A female leaf-footed bug, family Coreidae and tribe Acanthocephalini, deposits an egg before flying off.

Coreidae is a large family of predominantly sap-sucking insects in the Hemipteran suborder Heteroptera. The name "Coreidae" derives from the genus Coreus, which derives from the Ancient Greek κόρις meaning bug.

As a family, the Coreidae are cosmopolitan, but most of the species are tropical or subtropical.

==Common names and significance==
The common names of the Coreidae vary regionally. Leaf-footed bug refers to leaf-like expansions on the legs of some species, generally on the hind tibiae. In North America, the pest status of species such as Anasa tristis on squash plants and other cucurbits gave rise to the name squash bugs. The Coreidae are called twig-wilters or tip-wilters in parts of Africa and Australia because many species feed on young twigs, injecting enzymes that macerate the tissues of the growing tips and cause them to wilt abruptly.

==Morphology and appearance==
The Coreidae commonly are oval-shaped, with antennae composed of four segments, numerous veins in the membrane of the fore wings, and externally visible repugnatorial stink glands.

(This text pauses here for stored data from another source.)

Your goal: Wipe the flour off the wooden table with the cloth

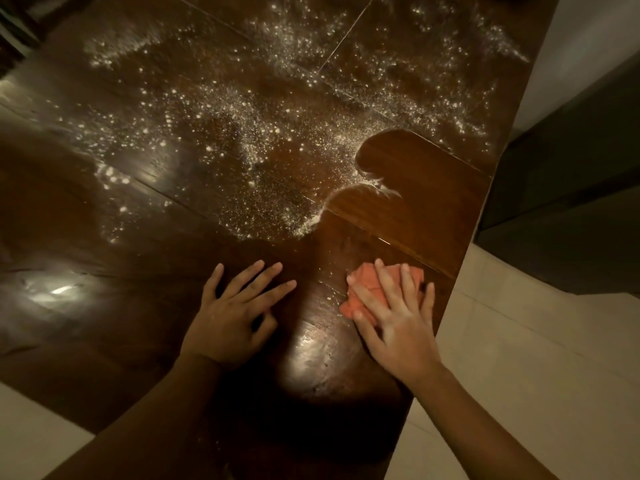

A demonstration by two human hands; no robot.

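Dim light falls on the wooden table (104,323). My right hand (398,320) presses flat, fingers spread, on the bunched orange cloth (367,282) near the table's right edge. My left hand (235,313) rests spread on bare wood beside it. The flour (242,133) lies ahead and leftward, its band running across the table, with its near ridge closest to my right hand. The cloth shows no clear long axis.
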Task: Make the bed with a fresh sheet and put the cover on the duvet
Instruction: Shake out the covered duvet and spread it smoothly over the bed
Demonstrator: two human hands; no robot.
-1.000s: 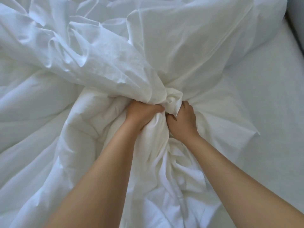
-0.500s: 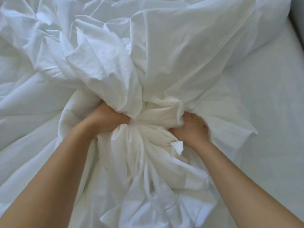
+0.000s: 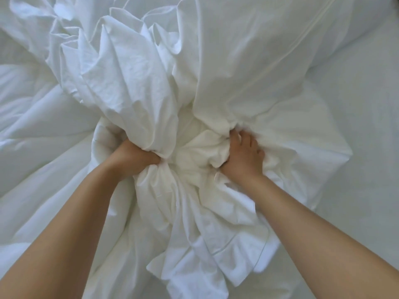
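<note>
A crumpled white duvet cover is bunched in the middle of the bed, its folds fanning away from me. The puffy white duvet lies under it and spreads to the left. My left hand grips a gathered fold of the cover, its fingers buried in the cloth. My right hand clutches another bunch of the cover about a hand's width to the right, fingers curled into the fabric. A creamy wad of gathered cloth sits between the two hands.
The fitted white sheet covers the mattress on the right side, flat and smooth. A loose hemmed edge of the cover hangs toward me between my forearms.
My hands, close together a second ago, have moved apart sideways, spreading the bunched cover. The cover's folds have been pushed farther away from me.
</note>
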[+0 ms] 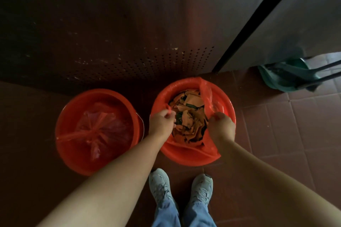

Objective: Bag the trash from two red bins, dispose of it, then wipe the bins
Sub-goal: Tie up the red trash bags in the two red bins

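Pretty dim corner here: reddish-brown tile floor (295, 125), a dark perforated panel (129, 61) along the far side, a grey wall (304, 14) off to the right and a green dustpan (287, 77) at its foot. Two red bins sit side by side by the panel. The left bin (62, 143) holds a knotted bag (97, 127), red and see-through. The right bin (184, 160) has a red liner (206, 97) stuffed with torn brown paper (191, 114). The left hand (161, 120) pinches the liner's left edge and the right hand (221, 127) grips its right edge, fingers curled. Pale sneakers (160, 188) stand just on the near side
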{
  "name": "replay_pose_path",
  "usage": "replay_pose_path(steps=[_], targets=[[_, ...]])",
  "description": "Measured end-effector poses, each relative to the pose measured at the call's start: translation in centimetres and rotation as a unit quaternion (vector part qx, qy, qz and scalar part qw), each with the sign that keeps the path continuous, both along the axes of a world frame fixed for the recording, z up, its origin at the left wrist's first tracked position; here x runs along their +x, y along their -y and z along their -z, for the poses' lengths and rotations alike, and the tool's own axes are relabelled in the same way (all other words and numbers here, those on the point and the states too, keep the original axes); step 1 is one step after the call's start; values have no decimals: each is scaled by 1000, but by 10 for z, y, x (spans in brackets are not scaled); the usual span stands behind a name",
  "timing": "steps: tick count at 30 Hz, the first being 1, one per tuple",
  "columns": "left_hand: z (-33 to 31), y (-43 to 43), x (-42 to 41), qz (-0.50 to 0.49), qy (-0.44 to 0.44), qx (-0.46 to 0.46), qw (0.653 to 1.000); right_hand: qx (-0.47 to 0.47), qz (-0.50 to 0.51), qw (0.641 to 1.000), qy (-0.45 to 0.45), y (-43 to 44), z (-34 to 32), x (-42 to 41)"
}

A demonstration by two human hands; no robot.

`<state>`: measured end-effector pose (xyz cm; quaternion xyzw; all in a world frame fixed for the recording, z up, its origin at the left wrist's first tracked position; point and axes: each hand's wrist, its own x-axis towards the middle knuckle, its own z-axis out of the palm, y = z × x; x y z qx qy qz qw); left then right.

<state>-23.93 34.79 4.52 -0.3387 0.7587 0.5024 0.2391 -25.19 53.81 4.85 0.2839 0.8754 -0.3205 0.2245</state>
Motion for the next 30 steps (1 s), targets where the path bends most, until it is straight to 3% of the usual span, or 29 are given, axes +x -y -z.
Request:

They vary in size from 7 to 45 mm long, which implies that the family includes some of the biggest species of Heteroptera. The body shape is quite variable; some species are broadly oval, others are elongated with parallel sides, and a few are slender. Many species with the "leaf-footed" tibiae are very slender with conspicuous expansions of the hind tibiae, but some robust species also have decided expansions. Some species are covered with spines and tubercles. As an example of these, the tribe Phyllomorphini Mulsant & Rey, 1870, are strikingly aberrant, with thin legs, spiny bristles, and laciniate outlines and adornments.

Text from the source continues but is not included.